Lower-than-expected O&G prices or production would reduce fiscal revenues and exports, with significant spillovers to the non-O&G sector.
The IMF report further said Brunei Darussalam’s economy has been adjusting to the lower O&G prices since 2014, with the authorities undertaking wide-ranging reforms. Brunei has made significant progress in consolidating the fiscal position, improving the business climate, attracting FDI, developing the financial sector, and strengthening regulation.
IMF said nevertheless, Brunei faces challenges and risks. Future oil production and prices remain uncertain.
Against this backdrop, the reforms should continue to ensure long term sustainability and intergenerational equity, increase productivity and competitiveness, diversify the sources of growth, reduce unemployment – especially youth unemployment, and build resilience to shocks. Staff supports the authorities’ fiscal consolidation programme, although more ambition is called for to bring the fiscal position gradually closer to that implied by intergenerational equity considerations.

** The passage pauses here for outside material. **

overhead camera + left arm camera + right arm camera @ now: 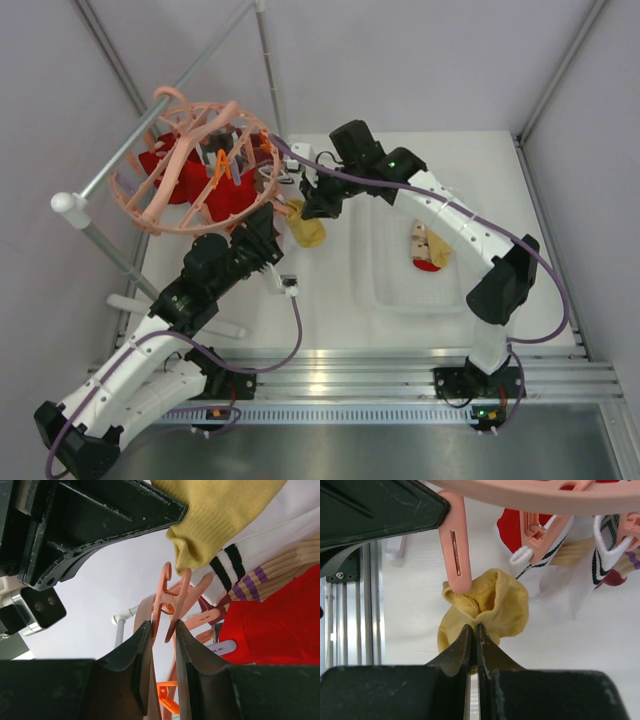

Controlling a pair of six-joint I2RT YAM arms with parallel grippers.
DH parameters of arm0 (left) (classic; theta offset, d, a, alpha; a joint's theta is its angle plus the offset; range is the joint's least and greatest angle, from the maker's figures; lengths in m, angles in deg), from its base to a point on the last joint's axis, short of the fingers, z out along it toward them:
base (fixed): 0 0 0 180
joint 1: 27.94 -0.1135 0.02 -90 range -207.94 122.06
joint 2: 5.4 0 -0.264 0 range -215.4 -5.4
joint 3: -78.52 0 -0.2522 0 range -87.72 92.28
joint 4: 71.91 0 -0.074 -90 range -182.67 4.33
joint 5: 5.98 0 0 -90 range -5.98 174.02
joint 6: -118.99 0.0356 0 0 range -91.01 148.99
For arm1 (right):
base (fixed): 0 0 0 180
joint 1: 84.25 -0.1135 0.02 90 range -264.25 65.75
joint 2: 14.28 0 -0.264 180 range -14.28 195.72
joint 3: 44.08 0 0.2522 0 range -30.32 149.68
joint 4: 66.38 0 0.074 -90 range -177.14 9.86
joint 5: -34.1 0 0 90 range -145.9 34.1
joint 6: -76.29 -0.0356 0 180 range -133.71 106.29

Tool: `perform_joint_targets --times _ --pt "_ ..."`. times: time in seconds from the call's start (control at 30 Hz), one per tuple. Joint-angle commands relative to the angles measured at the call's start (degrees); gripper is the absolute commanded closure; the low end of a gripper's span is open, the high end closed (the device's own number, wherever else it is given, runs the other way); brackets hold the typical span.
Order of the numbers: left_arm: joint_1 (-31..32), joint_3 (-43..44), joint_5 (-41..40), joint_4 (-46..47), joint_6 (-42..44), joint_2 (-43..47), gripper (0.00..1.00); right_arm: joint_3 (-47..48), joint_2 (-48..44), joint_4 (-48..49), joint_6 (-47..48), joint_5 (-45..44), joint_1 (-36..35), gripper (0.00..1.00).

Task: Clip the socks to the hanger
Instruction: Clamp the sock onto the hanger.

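The peach-pink hanger (165, 205) hangs from the rail at the back left, with red (165, 165) and striped socks clipped to it. My left gripper (164, 630) reaches up under it and is shut on the handles of a peach clip (170, 592). My right gripper (475, 629) is shut on the cuff of a mustard yellow sock (492, 605), held just beside the hanger's near edge. Another clip (456, 545) hangs down against that cuff. A white sock with black stripes (260, 545) and a red sock (280, 625) dangle close by.
A clear plastic tray (390, 290) lies at the table's middle right and holds a red-and-beige sock (430, 250). The grey metal rail (130, 150) runs diagonally at the left, its white-capped post (68, 205) near the table's left edge.
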Motion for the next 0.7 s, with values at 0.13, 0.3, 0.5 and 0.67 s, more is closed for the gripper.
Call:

Over the medium term, IMF staff recommended continuous reforms in public services and the wage bill, including streamlining civil service vacancies; reform fuel subsidies; rebalance further budget spending toward growth-enhancing activities, and increase non O&G revenues.
Adopting a formal medium-term fiscal framework would help control spending and delink it from O&G revenue fluctuations.
Digitalisation can help improve public financial management. The peg to the Singapore dollar remains appropriate, providing a credible nominal anchor and stability to the financial system.
The external position is assessed to be weaker in 2018 than fundamentals.
However, the current account balance, on current policies, is expected to rebound, closing the gap over the medium term as new downstream exports rise. IMF commended the nation’s economic diversification.
It said Brunei has made strides in improving business environment, while attracting sizable FDI in the priority business clusters, mainly in the downstream O&G sector.
Going forward, continued efforts are needed to further improve the business environment, attract quality FDI, enhance human capital, and reform labour market to foster private sector led-growth and reduce unemployment.
IMF staff supports the authorities’ initiatives to develop the financial sector, while safeguarding financial stability and integrity. The initiatives include steps to broaden the investor base, establish a secondary bond market, develop the required infrastructure and rules for establishing a stock exchange, and put all the three pillars of Basel II in place. Given the size of banking assets placed offshore, the Autoriti Monetari Brunei Darussalam should closely monitor the potential risks emanating from external shocks.